_TASK GOAL_
Write the listing out again word for word, skipping each picture.

[RAW DATA Boundary: Start]

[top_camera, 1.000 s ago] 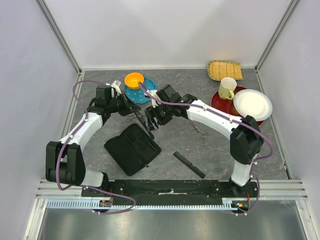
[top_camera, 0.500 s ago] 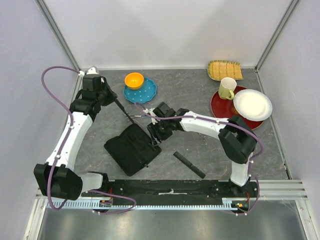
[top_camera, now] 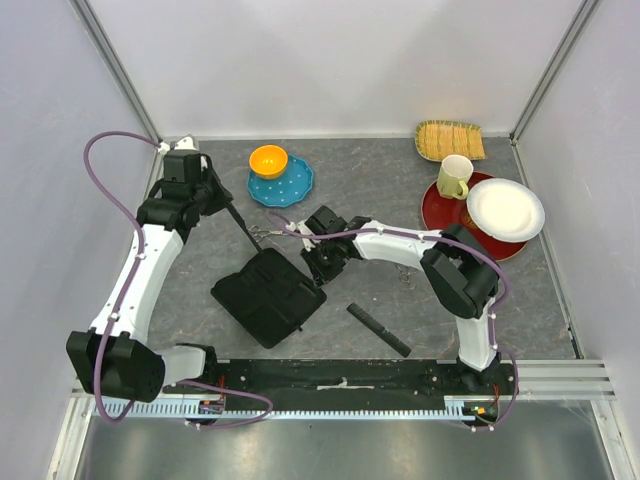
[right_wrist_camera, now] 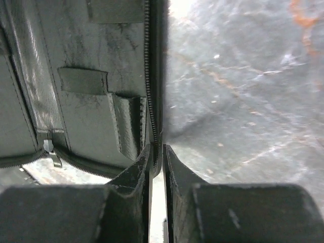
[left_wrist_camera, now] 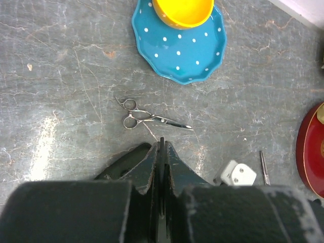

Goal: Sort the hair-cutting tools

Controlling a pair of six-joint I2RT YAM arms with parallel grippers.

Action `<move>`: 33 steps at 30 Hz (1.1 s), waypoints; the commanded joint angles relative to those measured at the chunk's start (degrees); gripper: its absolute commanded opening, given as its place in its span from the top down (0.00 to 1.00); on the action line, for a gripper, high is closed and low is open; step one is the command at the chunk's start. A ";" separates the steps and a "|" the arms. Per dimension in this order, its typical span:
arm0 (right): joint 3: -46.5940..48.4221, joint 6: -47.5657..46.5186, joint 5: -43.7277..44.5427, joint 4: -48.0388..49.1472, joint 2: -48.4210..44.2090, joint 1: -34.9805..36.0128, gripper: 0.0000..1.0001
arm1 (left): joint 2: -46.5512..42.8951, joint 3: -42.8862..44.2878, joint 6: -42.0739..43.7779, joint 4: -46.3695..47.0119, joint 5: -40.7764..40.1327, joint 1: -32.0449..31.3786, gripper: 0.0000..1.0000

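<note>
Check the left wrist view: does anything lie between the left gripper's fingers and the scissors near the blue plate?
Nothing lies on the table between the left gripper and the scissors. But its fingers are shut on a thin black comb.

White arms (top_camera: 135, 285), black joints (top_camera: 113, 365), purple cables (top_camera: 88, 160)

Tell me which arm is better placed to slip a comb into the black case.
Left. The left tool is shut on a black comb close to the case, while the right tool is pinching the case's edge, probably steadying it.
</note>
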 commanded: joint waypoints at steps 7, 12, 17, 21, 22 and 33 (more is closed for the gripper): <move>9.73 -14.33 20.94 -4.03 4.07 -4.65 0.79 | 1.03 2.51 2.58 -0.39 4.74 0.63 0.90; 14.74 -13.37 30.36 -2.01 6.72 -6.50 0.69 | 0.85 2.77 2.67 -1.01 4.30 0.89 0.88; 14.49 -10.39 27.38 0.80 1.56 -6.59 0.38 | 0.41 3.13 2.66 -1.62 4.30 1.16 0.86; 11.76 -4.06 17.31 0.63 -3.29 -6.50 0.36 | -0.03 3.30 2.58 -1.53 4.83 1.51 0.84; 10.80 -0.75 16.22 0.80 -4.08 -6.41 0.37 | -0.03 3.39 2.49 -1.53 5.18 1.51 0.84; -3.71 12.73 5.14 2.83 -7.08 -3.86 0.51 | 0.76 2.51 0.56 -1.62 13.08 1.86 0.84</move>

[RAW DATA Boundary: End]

_RESPONSE TO THIS TASK_
[top_camera, 1.000 s ago] 
[top_camera, 0.500 s ago] 
[top_camera, now] 
[right_wrist_camera, now] 
[left_wrist_camera, now] 

Goal: Sort the hair-cutting tools

Controlling a pair of six-joint I2RT YAM arms with parallel grippers.

Action `<move>`: 33 steps at 30 Hz (1.1 s), waypoints; the commanded joint angles relative to those measured at the chunk's start (degrees); gripper: its absolute commanded opening, given as its place in its span from the top down (0.00 to 1.00); on the action line, for a gripper, high is closed and low is open; step one is the command at the chunk's start. A ";" separates the steps and a "|" the arms. Per dimension in this order, its typical span:
arm0 (right): joint 3: -46.5940..48.4221, joint 6: -47.5657..46.5186, joint 5: -43.7277..44.5427, joint 4: -48.0388..49.1472, joint 2: -48.4210..44.2090, joint 1: -34.9805..36.0128, gripper: 0.0000..1.0001
arm1 (left): joint 2: -46.5512..42.8951, joint 3: -42.8862..44.2878, joint 6: -42.0739..43.7779, joint 4: -46.3695..47.0119, joint 5: -40.7764..40.1327, joint 1: -32.0449..31.3786, gripper: 0.0000..1.0000

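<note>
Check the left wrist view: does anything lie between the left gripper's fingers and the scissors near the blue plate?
Nothing lies on the table between the left gripper and the scissors. But its fingers are shut on a thin black comb.

White arms (top_camera: 135, 285), black joints (top_camera: 113, 365), purple cables (top_camera: 88, 160)

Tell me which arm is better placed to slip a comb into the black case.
Left. The left tool is shut on a black comb close to the case, while the right tool is pinching the case's edge, probably steadying it.
</note>
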 commanded: joint waypoints at steps 7, 12, 17, 21, 22 and 33 (more is closed for the gripper): <move>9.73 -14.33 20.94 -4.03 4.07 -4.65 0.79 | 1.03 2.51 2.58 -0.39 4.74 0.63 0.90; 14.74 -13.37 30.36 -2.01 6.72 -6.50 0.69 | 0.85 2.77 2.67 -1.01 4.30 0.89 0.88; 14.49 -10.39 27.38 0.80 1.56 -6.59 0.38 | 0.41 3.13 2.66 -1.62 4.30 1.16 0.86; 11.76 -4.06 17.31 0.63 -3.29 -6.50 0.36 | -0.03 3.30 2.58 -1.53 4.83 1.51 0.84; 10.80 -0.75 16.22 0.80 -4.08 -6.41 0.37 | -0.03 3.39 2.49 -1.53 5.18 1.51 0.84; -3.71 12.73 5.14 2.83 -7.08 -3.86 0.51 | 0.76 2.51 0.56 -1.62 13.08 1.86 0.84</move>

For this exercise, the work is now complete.